Go through the entries below from the first line and output each one exactly, up to and including the line with "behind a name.".

○ ○ ○ ○ ○

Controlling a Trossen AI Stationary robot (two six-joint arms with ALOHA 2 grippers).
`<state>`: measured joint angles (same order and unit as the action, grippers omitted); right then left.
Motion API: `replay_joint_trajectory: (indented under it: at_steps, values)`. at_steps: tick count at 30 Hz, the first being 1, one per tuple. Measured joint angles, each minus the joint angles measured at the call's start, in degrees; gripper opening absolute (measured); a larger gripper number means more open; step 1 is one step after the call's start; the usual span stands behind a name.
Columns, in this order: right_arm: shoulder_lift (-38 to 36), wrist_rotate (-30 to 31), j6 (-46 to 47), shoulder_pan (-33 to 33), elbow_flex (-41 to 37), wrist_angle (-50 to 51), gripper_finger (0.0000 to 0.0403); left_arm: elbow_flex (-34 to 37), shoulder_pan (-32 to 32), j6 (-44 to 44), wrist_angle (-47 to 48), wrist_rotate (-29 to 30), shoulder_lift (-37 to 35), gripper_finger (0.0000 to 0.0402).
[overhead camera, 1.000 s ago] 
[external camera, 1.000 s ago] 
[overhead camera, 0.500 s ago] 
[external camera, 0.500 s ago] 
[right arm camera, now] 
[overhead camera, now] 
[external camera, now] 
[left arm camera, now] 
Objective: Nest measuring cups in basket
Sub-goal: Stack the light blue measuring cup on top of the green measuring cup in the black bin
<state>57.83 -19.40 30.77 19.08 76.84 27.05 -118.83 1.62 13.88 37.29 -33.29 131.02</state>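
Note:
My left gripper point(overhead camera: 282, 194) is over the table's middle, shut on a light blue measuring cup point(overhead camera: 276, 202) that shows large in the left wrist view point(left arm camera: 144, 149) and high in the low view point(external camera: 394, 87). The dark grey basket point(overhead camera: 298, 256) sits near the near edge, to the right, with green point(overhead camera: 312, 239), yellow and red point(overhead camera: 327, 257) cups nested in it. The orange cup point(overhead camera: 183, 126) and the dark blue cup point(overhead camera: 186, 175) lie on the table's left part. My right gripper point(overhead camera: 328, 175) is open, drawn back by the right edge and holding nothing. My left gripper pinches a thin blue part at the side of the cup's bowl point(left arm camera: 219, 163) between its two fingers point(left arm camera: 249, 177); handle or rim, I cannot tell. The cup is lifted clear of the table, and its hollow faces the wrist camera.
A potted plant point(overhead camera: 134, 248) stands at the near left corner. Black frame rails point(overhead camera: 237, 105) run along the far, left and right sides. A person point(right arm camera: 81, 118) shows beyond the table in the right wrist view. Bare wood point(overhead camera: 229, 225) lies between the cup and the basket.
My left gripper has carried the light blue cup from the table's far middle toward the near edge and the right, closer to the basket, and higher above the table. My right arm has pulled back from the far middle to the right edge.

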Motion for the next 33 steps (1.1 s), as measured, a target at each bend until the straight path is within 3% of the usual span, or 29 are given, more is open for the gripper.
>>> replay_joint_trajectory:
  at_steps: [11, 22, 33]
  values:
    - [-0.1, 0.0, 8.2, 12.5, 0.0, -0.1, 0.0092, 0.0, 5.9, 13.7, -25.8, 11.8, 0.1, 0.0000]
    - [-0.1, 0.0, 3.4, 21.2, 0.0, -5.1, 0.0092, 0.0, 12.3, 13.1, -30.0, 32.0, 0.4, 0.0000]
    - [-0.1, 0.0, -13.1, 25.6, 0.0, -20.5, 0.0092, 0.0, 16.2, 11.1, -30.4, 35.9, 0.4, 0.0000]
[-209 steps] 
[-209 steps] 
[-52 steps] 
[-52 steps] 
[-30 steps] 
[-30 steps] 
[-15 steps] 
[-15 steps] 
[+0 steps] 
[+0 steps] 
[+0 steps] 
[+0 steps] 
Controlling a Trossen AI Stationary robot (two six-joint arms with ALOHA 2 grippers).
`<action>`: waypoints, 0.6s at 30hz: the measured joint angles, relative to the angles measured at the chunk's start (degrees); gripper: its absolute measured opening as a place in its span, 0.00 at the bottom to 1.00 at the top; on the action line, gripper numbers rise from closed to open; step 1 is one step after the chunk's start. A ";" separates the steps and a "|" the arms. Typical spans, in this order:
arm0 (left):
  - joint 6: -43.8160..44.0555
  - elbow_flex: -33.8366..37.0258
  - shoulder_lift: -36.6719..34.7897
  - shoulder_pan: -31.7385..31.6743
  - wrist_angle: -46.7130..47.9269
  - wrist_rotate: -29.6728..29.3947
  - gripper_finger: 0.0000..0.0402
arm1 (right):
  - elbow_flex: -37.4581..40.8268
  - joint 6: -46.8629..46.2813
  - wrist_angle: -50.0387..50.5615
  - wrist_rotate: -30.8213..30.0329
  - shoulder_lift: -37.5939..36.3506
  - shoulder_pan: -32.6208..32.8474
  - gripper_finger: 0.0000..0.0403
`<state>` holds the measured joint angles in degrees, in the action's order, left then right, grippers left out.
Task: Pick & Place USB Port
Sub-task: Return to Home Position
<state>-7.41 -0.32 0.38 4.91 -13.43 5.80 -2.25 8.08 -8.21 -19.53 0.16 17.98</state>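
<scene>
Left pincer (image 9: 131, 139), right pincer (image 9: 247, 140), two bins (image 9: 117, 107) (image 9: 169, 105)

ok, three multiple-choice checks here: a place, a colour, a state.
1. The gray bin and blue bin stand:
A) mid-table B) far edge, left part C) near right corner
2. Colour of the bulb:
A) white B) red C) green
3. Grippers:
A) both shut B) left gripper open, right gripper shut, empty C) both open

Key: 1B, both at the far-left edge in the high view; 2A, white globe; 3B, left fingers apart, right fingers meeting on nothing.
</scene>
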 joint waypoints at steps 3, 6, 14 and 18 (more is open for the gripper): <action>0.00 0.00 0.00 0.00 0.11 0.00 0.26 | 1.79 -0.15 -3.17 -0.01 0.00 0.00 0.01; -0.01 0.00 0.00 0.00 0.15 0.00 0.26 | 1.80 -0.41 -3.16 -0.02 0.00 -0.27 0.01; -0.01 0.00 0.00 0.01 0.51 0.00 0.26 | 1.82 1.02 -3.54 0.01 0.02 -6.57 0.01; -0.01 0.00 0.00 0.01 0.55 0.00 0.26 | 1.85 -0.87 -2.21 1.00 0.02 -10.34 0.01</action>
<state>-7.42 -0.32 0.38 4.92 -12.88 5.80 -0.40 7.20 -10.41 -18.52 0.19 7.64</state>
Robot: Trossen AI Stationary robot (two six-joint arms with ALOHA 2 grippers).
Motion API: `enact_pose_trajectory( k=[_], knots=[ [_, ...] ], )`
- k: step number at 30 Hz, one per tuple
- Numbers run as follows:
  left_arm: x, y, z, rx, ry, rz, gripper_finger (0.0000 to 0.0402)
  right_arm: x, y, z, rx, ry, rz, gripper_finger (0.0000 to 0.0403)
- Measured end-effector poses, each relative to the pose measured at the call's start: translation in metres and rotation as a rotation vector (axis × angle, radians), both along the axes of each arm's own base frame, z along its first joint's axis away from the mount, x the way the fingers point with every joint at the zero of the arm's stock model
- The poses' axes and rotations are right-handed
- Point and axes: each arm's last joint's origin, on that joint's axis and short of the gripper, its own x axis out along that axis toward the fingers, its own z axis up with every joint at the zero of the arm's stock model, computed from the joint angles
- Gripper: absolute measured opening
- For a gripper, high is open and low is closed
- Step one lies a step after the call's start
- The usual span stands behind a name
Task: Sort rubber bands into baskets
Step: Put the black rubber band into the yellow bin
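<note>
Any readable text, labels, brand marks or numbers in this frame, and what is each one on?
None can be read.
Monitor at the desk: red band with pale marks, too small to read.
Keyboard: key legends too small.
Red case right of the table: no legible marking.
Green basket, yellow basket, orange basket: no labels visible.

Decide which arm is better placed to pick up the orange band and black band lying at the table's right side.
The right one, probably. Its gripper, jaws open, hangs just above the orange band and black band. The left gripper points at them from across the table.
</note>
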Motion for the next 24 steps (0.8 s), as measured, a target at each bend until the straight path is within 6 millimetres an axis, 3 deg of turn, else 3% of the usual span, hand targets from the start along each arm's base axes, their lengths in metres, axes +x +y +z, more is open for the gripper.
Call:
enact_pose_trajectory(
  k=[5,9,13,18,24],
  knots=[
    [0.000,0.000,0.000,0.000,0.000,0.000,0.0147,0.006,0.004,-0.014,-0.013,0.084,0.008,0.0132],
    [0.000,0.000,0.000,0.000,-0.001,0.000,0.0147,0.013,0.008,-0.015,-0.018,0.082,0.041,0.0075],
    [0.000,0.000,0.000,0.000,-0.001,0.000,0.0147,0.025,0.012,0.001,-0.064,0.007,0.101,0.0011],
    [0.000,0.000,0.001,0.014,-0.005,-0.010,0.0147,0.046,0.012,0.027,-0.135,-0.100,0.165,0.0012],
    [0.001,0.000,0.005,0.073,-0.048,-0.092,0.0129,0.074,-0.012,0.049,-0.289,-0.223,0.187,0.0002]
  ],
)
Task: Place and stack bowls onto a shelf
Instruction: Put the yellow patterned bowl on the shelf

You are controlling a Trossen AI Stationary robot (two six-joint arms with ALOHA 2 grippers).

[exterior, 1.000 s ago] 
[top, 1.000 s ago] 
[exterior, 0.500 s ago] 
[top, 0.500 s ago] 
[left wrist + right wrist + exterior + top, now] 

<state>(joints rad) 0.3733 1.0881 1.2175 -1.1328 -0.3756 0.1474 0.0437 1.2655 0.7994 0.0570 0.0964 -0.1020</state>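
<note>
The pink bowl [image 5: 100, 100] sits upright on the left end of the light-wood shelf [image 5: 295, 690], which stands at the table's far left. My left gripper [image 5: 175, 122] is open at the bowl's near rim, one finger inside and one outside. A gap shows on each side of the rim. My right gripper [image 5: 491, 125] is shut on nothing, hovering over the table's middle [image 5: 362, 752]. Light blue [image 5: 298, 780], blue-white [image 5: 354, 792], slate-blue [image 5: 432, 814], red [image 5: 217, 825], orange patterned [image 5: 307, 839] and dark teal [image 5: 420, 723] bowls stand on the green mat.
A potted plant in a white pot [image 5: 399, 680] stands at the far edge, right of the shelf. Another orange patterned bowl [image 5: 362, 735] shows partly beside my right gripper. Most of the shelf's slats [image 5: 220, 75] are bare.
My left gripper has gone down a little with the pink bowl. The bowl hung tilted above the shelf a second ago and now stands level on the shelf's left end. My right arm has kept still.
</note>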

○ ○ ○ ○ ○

### Exercise response
Controlling a Trossen AI Stationary robot (two six-joint arms with ALOHA 2 grippers).
`<state>`: measured joint angles (same order and unit as the action, grippers omitted); right then left.
Motion API: `replay_joint_trajectory: (indented under it: at_steps, values)`. at_steps: tick count at 30 Hz, the first being 1, one per tuple. Measured joint angles, each minus the joint angles measured at the call's start, in degrees; gripper opening absolute (measured); a larger gripper number means more open; step 1 is one step after the call's start; the usual span stands behind a name.

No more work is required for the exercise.